Tan is also unique in that the presentation of her work is consistent with her own analyses; she does not pander to the market. The books surrounding Peripathetic on the shelves will have back covers filled with blurbs from well-known media commentators (sometimes hacks), former politicians (sometimes disgraced), and other writers of renown (sometimes the author’s university tutors). It’s common to find out more about what the author and publisher’s professional network thinks of the book than what the book itself is actually about. Yet Tan refused to seek or publish testimonials, worked towards an unconventional cover that speaks to the work over the accepted wisdom of marketing departments (A-format books that take up more space on the shelves, brightly-coloured enormous fonts that are readable as Amazon thumbnails), and launched it on her own terms via a series of events featuring like-minded authors and DIY punk bands. For the publisher (NewSouth Books) to encourage these steps shows that there is room for authors who understand their niche.

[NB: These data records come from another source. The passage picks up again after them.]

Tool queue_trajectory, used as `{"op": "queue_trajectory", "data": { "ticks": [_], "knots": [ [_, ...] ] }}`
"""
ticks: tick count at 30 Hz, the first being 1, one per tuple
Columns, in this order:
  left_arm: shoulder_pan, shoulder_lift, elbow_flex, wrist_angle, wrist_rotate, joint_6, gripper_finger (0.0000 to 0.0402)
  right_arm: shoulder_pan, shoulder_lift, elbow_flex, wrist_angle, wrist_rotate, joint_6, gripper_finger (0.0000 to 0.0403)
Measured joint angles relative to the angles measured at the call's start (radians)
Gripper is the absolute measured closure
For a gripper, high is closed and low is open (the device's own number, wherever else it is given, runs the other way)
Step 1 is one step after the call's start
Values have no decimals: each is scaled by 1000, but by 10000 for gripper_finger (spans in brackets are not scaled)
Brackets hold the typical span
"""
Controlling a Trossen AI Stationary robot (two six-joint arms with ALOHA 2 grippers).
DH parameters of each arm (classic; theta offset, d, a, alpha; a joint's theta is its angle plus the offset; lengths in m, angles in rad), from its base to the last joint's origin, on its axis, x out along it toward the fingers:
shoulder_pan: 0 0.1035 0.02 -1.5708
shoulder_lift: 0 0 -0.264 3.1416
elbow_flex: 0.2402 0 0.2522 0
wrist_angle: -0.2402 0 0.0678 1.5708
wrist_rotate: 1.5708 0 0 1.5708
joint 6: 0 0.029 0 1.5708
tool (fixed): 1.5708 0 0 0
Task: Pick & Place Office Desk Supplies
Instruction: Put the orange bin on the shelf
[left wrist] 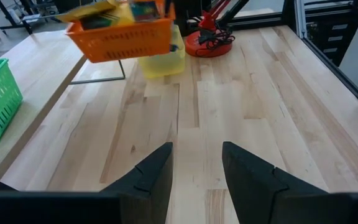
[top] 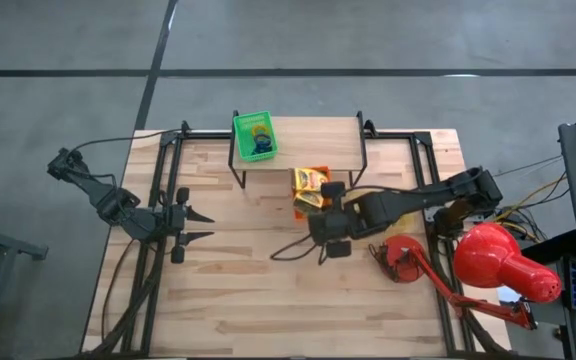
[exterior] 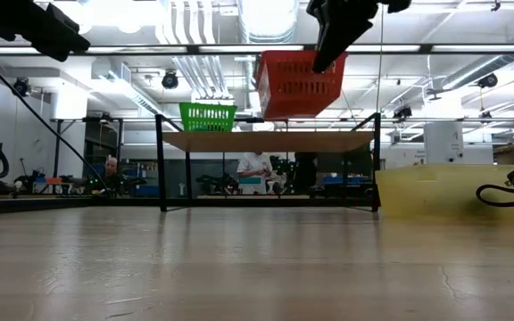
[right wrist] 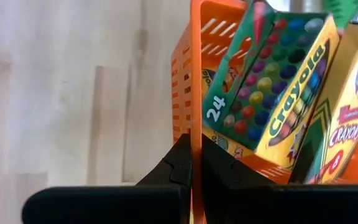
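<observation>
An orange tray (top: 311, 186) (exterior: 300, 85) with printed yellow and green crayon boxes (right wrist: 272, 81) inside hangs in the air in front of the raised wooden shelf (top: 318, 140). My right gripper (right wrist: 196, 163) is shut on it. A green tray (top: 255, 135) stands on the shelf's left end with small dark and blue things in it. My left gripper (top: 203, 226) (left wrist: 196, 168) waits open over the table's left part, holding nothing. My right gripper pinches one side wall of the orange tray at its rim (right wrist: 196, 134), one finger inside the tray and one outside. The fingers slant down from the table's right side. The tray is lifted clear of the table and tilted, and the boxes lean inside it.
A yellow tray (left wrist: 163, 59) (exterior: 426, 192) stands on the table below and behind the orange one. A big red desk lamp (top: 503, 262) with its round base (top: 400, 258) takes up the right side. Bare wood lies in the middle and near part of the table (top: 268, 300).
</observation>
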Motion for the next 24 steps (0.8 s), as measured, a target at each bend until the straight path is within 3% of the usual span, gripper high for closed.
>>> {"op": "queue_trajectory", "data": {
  "ticks": [8, 14, 24],
  "knots": [
    [0, 0, 0, 0, 0, 0, 261, -113, -20, 10, 27, -5, -131, 394],
    [0, 0, 0, 0, 0, 0, 261, -221, -36, 10, 95, -114, -213, 394],
    [0, 0, 0, 0, 0, 0, 261, -383, -38, 27, 169, -153, -373, 394]
  ]
}}
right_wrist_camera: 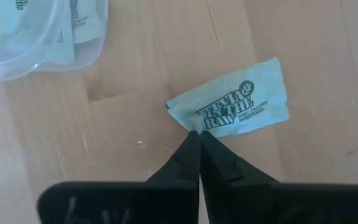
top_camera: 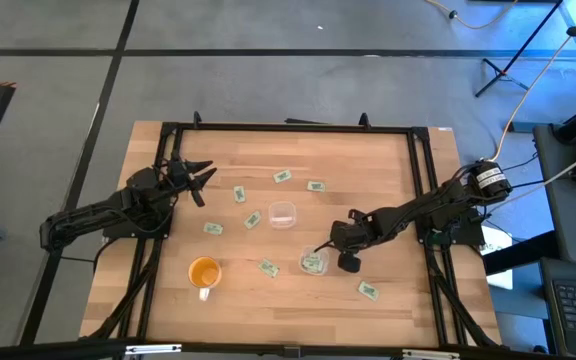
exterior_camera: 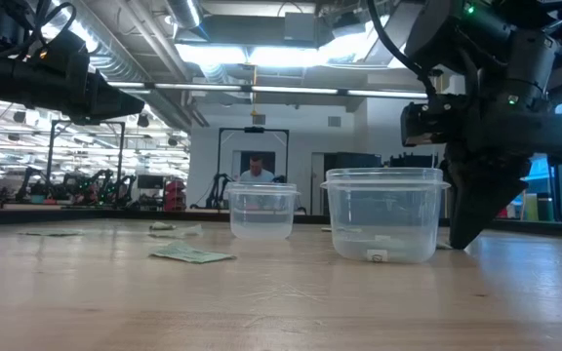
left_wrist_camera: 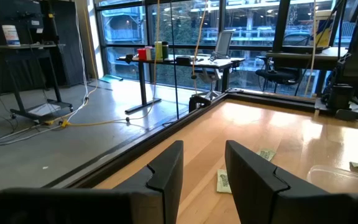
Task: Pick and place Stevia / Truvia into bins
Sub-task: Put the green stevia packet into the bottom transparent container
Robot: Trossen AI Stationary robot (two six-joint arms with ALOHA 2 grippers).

In ‘Lingua Franca’, Tan writes that the ‘essay started out as a plea for understanding’ before immediately qualifying that with: ‘Whose understanding?’ I feel the same way about this review! It sometimes seems silly to put so much time and energy into the minor squabbles of the global punk scene (does it really matter if a US hardcore band is earning well enough to pay for a billboard?), but I think a broader analysis of Tan’s work shows that all these apparently innocuous things can matter at least by way of analogy. The place of each and every minor cultural drama can be located by asking whether the band, film, performance, or event brings the creators closer to you, or if it seeks to build a distance between the two. If this book is an urgent call for anything, it’s for all of us to identify our subcultures and to strengthen them – to clarify their boundaries, and support the works that speak to us as a collective. Because we can only make our conflicts mean something if we converge first.